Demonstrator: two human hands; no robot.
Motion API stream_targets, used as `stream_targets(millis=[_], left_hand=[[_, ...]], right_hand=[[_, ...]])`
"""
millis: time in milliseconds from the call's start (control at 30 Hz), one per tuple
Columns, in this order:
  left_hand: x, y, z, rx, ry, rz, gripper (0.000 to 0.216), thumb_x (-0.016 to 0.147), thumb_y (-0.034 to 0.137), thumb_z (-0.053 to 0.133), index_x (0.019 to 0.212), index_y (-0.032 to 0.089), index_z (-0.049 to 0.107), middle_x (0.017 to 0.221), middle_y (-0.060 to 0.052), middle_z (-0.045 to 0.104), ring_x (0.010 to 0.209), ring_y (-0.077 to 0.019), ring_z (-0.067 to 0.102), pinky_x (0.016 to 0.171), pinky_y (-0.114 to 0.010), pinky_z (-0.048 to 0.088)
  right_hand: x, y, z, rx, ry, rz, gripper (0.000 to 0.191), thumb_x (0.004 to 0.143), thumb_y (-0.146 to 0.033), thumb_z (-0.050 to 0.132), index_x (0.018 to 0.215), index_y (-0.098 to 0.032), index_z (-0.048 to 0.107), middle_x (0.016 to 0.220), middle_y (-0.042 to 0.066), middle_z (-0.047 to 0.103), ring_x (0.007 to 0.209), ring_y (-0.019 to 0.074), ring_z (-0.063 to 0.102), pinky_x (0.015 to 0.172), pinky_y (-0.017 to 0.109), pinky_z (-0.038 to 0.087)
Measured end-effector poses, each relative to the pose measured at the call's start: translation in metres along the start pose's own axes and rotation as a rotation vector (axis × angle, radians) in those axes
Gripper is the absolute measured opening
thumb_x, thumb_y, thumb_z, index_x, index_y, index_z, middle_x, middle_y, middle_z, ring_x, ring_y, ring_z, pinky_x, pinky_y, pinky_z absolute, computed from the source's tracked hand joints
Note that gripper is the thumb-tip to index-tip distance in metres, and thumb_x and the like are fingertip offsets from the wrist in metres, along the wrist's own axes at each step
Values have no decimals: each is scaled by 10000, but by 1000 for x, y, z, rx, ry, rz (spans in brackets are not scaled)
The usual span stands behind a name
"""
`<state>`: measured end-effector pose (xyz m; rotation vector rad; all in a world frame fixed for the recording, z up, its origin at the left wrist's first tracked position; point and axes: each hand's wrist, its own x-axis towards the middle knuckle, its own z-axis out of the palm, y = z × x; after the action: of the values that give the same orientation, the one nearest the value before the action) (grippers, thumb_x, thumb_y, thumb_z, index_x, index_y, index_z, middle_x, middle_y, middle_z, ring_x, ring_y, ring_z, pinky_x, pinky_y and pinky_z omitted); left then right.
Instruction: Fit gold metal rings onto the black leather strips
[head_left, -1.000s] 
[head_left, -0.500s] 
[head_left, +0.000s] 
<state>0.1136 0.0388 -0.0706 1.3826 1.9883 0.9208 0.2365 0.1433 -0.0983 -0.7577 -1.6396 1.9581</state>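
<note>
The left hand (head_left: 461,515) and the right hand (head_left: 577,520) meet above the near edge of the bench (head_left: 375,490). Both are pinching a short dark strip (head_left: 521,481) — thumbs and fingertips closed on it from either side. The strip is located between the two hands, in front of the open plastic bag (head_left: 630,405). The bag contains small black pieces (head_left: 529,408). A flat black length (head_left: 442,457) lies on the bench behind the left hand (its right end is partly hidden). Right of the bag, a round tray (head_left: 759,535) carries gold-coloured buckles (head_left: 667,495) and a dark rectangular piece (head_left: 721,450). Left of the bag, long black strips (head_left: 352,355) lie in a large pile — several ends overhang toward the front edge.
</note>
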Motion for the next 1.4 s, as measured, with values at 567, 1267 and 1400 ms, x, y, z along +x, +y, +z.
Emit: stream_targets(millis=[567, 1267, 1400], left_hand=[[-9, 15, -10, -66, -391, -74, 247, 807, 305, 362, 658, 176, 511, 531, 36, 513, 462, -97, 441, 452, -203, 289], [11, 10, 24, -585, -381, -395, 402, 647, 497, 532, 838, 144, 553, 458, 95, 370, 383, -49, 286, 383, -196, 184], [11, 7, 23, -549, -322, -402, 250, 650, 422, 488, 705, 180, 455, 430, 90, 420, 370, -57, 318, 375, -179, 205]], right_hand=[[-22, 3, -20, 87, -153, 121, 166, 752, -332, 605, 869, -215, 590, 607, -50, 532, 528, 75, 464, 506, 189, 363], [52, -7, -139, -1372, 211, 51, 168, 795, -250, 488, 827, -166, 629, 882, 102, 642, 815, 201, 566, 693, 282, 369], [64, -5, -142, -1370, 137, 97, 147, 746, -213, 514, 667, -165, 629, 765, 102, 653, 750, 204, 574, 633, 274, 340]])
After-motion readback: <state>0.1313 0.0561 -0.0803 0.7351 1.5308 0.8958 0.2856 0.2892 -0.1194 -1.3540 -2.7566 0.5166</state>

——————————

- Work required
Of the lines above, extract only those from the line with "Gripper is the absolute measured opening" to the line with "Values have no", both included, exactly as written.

- Result below
Gripper is the absolute measured opening
thumb_x, thumb_y, thumb_z, index_x, index_y, index_z, middle_x, middle_y, middle_z, ring_x, ring_y, ring_z, pinky_x, pinky_y, pinky_z absolute, computed from the source's tracked hand joints
Note that gripper is the thumb-tip to index-tip distance in metres, and thumb_x and the like are fingertip offsets from the wrist in metres, along the wrist's own axes at each step
Values have no decimals: each is scaled by 10000, but by 1000 for x, y, z, rx, ry, rz (spans in brackets are not scaled)

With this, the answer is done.